Tuesday, February 21, 2012

The Question With No Answer

I'd like to be able to write that everything at my home has become wonderful ever sense we adopted our foster daughter.  However, I am a realist and I want to keep my posts as honest as I dare.  I love my adopted daughter.  I never question that.  I could never have made any other decision a year ago other than to adopt her.  I can't imagine her being in any other home.  I have seen first hand what some foster homes can be like when the well being of the child is not put first when making the decision whether or not to adopt.  So, I am glad that our adopted daughter is safe.  However, I also have learned that life can become very hard and stressful when any child is taken into a home who is not the family's biological child.  Sometimes it can turn out great.  In our case, and in the case of many foster and adoptive families, the child coming into the family can be so different in character, genetics, and personal background experiences, that there is just not much in common between parents and child.  We can make the decision to love and nurture the child, but extreme differences can cause huge problems in the way of communication, behavior, and even in interaction with the parent's own biological family, and in the marriage of the parents.

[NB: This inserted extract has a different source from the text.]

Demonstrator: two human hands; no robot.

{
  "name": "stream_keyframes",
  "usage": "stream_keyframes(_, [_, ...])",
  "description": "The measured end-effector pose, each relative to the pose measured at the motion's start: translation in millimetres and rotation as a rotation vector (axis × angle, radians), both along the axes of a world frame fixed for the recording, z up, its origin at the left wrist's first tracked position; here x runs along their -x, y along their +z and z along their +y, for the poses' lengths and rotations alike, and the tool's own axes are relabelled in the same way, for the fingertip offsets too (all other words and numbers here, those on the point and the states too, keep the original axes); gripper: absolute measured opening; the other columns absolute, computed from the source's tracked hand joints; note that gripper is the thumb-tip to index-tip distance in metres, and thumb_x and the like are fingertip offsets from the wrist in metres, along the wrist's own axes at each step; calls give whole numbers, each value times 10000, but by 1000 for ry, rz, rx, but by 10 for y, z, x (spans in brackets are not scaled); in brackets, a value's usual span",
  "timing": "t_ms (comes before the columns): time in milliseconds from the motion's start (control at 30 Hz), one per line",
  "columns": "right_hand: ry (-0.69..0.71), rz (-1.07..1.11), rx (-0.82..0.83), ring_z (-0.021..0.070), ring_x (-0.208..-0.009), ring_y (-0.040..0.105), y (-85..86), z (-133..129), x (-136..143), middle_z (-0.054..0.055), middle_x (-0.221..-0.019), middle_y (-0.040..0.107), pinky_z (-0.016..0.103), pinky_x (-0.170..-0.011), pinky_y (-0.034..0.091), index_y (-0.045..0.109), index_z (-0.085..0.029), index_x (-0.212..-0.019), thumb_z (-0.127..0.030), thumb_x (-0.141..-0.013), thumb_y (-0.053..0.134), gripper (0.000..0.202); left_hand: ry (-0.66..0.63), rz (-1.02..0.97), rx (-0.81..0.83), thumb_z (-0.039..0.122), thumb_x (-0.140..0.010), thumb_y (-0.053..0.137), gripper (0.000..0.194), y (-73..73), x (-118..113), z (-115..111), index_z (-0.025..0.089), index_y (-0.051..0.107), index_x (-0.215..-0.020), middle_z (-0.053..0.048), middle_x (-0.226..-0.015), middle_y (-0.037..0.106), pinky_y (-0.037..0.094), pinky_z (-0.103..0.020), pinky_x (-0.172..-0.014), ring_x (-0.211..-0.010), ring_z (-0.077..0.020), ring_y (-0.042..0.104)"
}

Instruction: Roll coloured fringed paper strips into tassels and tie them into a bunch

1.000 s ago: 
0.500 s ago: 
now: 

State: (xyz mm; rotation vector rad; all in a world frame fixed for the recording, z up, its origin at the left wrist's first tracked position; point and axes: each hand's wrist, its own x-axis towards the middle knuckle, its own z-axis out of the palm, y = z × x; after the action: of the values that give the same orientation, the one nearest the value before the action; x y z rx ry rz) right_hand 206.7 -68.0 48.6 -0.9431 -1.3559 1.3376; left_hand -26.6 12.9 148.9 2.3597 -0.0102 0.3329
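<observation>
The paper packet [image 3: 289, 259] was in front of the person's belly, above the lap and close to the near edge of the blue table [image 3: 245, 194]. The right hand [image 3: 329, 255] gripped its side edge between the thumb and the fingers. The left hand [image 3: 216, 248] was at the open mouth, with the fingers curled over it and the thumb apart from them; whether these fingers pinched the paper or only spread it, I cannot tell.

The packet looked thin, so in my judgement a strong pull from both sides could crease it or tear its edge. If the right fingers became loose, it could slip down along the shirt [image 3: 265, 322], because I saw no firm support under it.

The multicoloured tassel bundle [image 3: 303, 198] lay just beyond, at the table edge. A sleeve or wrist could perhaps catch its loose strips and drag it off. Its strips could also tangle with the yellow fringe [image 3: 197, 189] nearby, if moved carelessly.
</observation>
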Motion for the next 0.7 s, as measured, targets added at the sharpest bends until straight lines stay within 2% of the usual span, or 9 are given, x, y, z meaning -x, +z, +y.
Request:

These are issues which we are struggling with in our family.
At this point, I have chosen to simply pick myself up after one of our many "head to heads" and do my best to move on.  The probem is, the issues come up daily and I find myself losing my patience more quickly and it does, at times, become more difficult to pick myself up and continue on.  For those of you who are searching sites such as this one to find answers on how to cope with this problem, I am afraid I do not have any.  I am in need of advice myself.  How can I love my adopted daughter and yet feel so resentful towards her for the stress that has come into my home.  And THAT is the question that does not seem to have an answer.
To anybody reading this who does have some advice about this, particularly if you have experienced this yourself, I would love to hear from you.